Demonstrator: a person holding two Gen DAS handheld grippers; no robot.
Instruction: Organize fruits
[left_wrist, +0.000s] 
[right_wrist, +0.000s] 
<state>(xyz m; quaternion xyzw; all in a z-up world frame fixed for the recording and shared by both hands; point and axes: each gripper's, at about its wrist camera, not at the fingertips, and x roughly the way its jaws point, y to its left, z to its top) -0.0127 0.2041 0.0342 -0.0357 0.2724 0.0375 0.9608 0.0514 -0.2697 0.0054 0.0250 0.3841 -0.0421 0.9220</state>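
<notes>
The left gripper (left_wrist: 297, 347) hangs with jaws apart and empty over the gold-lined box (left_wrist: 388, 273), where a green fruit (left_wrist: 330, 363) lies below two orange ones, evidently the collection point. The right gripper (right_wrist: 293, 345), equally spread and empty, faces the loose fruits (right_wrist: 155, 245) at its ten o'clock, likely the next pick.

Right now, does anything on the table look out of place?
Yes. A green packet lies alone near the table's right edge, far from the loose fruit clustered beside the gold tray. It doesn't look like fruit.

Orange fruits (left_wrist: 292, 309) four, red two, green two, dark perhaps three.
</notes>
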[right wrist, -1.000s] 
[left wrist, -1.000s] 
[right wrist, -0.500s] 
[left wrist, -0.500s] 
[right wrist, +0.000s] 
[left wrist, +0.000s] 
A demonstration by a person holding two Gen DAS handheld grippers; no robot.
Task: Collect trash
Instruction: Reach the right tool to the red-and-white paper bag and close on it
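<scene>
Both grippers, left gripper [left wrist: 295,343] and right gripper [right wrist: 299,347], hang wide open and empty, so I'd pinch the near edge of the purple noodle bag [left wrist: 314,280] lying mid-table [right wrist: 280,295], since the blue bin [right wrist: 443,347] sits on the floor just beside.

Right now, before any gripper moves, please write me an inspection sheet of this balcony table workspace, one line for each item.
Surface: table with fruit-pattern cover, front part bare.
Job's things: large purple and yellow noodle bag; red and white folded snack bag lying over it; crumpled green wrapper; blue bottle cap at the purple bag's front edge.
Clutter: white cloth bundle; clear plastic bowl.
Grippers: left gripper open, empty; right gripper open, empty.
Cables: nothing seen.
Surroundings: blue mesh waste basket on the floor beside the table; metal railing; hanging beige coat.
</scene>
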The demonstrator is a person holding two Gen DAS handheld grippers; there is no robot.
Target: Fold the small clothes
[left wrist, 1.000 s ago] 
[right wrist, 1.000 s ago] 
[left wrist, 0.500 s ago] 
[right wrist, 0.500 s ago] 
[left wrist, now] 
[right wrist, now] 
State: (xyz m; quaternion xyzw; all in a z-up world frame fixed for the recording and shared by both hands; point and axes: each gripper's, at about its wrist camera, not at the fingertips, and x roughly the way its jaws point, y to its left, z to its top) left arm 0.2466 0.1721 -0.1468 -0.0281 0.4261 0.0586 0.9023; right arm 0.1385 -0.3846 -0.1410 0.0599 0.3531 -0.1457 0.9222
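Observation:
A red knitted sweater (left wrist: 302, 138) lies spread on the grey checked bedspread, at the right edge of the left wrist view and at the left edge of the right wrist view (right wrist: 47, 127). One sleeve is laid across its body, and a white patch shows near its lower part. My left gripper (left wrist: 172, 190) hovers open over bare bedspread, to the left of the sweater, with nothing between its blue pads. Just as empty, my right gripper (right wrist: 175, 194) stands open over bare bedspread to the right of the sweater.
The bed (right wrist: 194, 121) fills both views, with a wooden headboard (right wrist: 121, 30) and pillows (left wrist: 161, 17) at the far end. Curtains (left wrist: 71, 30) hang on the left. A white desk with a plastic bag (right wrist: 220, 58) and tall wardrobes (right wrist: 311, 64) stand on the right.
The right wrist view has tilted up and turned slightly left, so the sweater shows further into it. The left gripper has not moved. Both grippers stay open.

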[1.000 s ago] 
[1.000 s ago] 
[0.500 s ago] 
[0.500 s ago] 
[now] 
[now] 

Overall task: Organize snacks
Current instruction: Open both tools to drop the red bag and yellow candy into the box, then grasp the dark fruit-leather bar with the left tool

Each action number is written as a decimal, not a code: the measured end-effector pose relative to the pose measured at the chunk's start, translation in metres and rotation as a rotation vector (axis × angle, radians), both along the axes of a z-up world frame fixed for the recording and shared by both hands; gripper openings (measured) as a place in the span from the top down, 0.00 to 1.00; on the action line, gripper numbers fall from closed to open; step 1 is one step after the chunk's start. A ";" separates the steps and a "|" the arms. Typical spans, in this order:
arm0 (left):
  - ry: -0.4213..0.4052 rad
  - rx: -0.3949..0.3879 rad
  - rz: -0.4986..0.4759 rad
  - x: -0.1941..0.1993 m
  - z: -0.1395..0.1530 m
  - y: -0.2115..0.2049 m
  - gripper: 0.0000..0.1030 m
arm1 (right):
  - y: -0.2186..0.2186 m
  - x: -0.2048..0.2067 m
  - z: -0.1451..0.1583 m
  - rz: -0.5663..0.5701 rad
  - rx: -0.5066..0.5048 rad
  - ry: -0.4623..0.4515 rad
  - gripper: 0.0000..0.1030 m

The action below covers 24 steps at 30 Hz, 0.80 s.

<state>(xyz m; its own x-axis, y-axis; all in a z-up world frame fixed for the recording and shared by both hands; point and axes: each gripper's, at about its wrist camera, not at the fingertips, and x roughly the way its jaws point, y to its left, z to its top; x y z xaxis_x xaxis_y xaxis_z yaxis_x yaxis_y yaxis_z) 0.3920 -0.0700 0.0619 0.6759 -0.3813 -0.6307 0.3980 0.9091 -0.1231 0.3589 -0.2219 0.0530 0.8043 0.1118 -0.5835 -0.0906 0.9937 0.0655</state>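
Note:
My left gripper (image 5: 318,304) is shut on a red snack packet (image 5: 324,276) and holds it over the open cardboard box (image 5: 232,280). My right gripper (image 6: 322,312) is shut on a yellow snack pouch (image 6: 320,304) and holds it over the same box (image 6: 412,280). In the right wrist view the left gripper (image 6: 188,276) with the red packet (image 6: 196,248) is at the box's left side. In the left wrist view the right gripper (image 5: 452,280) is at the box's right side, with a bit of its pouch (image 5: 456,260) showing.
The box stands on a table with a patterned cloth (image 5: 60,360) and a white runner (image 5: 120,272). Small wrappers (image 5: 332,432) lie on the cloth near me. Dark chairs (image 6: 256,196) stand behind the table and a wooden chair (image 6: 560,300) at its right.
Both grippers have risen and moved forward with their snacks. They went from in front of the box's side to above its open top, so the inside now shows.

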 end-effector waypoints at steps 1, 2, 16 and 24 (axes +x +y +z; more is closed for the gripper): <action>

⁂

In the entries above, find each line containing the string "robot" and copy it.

Demonstrator: a person holding two Gen DAS handheld grippers; no robot.
A demonstration by a person holding two Gen DAS handheld grippers; no robot.
The demonstrator is a person holding two Gen DAS handheld grippers; there is no robot.

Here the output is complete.